TCM Remembers - Kim Hunter


KIM HUNTER, 1922-2002

Kim Hunter, the versatile, distinguished actress who won the Supporting Actress Academy Award for her portrayal as the long-suffering Stella in A Streetcar Named Desire (1951) and appeared as Dr. Zira in three Planet of the Apes movies, died in her Greenwich Village apartment from an apparent heart attack on September 11, 2002. She was 79.

Born Janet Cole in Detroit on November 12, 1922, where her mother was a concert pianist, she made her professional debut at 17 with a small theatre company in Miami. She gained notice immediately with her strong voice and alluring presence, and eventually studied at the Actors' Studio in New York.

She made a striking film debut in an eerie, low-budget RKO horror film, The Seventh Victim (1943), produced by Val Lewton. She played a similar ingenue role in another stylish cult flick, When Strangers Meet (1944) - a film directed by William Castle and notable for featuring Robert Mitchum in one of his first starring roles. Hunter's big break came two years later when Michael Powell and Emeric Pressburger cast her in their splendid romantic fantasy, Stairway to Heaven (1946).

Despite her growing popularity as a screen actress, Hunter returned to the stage to make her Broadway debut as Stella in Tennessee Williams'A Streetcar Named Desire (1951). When Elia Kazan adapted the production for the silver screen, she continued her role as Stella opposite Marlon Brando, and won an Oscar as best supporting actress. A few more film roles followed, but sadly her screen career entered a lull in the late 1950s, after Hunter, a liberal Democrat, was listed as a communist sympathizer by Red Channels, a red-hunting booklet that influenced hiring by studios and the Television networks. Kim was blacklisted from both mediums despite never having been labeled a Communist, yet as a strong believer in civil rights she signed a lot of petitions and was a sponsor of a 1949 World Peace Conference in New York.

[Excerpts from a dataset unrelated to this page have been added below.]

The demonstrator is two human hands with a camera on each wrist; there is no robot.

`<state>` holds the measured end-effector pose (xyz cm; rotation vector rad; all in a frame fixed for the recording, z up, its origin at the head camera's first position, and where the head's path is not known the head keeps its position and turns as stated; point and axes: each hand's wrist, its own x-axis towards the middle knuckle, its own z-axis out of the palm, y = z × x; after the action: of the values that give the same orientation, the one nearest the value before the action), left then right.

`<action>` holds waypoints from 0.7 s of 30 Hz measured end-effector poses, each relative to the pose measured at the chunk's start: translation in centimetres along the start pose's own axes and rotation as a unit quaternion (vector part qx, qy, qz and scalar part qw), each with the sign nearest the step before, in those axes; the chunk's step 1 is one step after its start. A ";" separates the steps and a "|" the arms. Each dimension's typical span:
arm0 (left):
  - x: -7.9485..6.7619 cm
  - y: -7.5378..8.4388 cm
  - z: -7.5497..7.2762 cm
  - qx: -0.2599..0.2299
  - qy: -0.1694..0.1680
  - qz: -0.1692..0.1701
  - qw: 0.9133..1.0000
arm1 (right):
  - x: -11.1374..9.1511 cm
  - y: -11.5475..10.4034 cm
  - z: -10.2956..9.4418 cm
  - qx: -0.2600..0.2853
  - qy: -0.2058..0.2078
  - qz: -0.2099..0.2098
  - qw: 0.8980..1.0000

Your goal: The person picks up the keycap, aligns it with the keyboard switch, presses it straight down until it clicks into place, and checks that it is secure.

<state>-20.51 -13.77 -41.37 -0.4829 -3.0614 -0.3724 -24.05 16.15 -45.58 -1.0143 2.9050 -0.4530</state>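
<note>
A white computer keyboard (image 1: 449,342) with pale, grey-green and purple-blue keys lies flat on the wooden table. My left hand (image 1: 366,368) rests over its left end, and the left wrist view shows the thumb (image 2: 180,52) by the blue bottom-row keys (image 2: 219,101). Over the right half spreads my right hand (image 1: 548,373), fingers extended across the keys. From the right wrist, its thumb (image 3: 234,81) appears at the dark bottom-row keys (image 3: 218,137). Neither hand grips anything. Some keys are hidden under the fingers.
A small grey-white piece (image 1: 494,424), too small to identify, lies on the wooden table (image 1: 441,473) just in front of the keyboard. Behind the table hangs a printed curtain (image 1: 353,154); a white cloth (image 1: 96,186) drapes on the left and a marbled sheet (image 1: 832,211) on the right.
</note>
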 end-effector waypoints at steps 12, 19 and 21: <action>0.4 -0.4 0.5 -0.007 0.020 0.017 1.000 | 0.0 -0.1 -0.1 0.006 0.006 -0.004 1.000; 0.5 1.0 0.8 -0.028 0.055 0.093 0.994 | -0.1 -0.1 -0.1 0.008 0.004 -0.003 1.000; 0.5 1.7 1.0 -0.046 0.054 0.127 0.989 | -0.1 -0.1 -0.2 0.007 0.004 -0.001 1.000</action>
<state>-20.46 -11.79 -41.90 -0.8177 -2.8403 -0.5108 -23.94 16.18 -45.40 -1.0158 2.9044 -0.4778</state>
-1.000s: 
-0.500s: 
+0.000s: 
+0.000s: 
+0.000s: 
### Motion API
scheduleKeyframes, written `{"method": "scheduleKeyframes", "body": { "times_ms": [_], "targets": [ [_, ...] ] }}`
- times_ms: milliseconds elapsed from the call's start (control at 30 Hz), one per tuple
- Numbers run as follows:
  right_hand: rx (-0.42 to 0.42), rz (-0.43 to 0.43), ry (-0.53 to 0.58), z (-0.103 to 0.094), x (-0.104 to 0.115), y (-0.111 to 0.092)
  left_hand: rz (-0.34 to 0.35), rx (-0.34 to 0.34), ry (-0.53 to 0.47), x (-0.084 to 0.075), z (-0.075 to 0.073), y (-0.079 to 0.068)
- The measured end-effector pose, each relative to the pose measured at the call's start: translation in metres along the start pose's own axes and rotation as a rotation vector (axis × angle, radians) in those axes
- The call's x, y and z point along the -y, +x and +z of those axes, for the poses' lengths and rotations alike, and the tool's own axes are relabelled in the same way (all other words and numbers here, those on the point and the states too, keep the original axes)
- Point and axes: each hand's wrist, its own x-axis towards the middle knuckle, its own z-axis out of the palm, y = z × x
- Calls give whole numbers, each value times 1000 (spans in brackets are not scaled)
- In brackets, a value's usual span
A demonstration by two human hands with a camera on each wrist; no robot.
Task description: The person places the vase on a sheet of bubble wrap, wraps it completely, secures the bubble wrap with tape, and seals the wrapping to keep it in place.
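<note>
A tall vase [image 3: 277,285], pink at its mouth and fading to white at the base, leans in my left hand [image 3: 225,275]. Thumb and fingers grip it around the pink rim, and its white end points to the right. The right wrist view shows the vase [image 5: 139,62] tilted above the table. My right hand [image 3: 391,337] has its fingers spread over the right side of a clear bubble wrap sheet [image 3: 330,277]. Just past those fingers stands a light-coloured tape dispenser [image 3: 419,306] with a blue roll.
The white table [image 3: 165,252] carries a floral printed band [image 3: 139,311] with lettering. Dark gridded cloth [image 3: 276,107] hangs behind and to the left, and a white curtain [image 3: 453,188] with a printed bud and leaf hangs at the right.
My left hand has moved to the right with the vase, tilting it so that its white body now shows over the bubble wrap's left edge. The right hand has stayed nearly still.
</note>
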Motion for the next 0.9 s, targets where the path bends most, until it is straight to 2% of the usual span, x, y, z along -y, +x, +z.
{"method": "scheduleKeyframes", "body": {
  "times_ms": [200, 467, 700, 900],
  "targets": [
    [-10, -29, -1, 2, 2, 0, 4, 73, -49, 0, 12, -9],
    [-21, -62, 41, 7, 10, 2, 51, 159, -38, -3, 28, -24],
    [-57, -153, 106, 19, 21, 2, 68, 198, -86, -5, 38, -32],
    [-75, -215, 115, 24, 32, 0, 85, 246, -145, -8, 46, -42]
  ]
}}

She was widely praised in the industry for her testimony to the New York Supreme Court in 1962 against the publishers of Red Channels, and helped pave the way for clearance of many performers unjustly accused of Communist associations.

Hunter spent the next few years on the stage and didn't make a strong impression again in films until she was cast as Dr. Zira in the Planet of the Apes (1968), as a simian psychiatrist in the classic science fiction film. The success of that film encouraged her to continue playing the same character in two back-to-back sequels - Beneath the Planet of the Apes (1970) and Escape from the Planet of the Apes (1971). Hunter spent the remainder of her career on the stage and television, but she a terrific cameo role in Clint Eastwood's Midnight In The Garden Of Good And Evil (1997), one of her last films. She is survived by her daughter Kathryn, from her first marriage to William Baldwin, and her son Sean, from her marriage to actor and producer Robert Emmett.

By Michael T. Toole

TCM REMEMBERS J. LEE THOMPSON, 1914 - 2002

Oscar-nominated director J. Lee Thompson died August 30th at the age of 88. Though he worked in several genres, Thompson was best-known for his action films. Thompson was born in Bristol England on August 1, 1914. After graduating from college he became a playwright and it was the appearance of one of his plays on London's famous West End that got him noticed by the British film studio, Elstree. His first filmed script was The Pride of Folly in 1937 and others appeared sporadically until his career was side-tracked during the war when Thompson served in the RAF as a B-29 tail gunner. (He also reportedly worked as a dialogue coach on Hitchcock's Jamaica Inn, 1939.) Thompson's directorial debut came in 1950 when he adapted his own play Double Error to the screen as Murder Without Crime. Throughout the decade he directed a variety of dramas and comedies until hitting it big in 1958 with Ice Cold in Alex (released in the US minus 50 minutes under the title Desert Attack). It was nominated for three BAFTAs and was enough of a commercial success that Thompson landed the film that made his career: The Guns of Navarone (1961). This enormous international hit snagged Thompson an Oscar nomination for Best Director. He immediately followed that with the original Cape Fear (1962) and his reputation was set. Though Thompson remained active almost three more decades he didn't reach that level again. He worked on Westerns (Mackenna's Gold, 1969), horror films (Eye of the Devil, 1967), literary adaptations (Huckleberry Finn, 1974) and others. During this time, Thompson directed two Planet of the Apes sequels but was kept most busy working with Charles Bronson, for whom he directed nine films. Thompson's last film was in 1989.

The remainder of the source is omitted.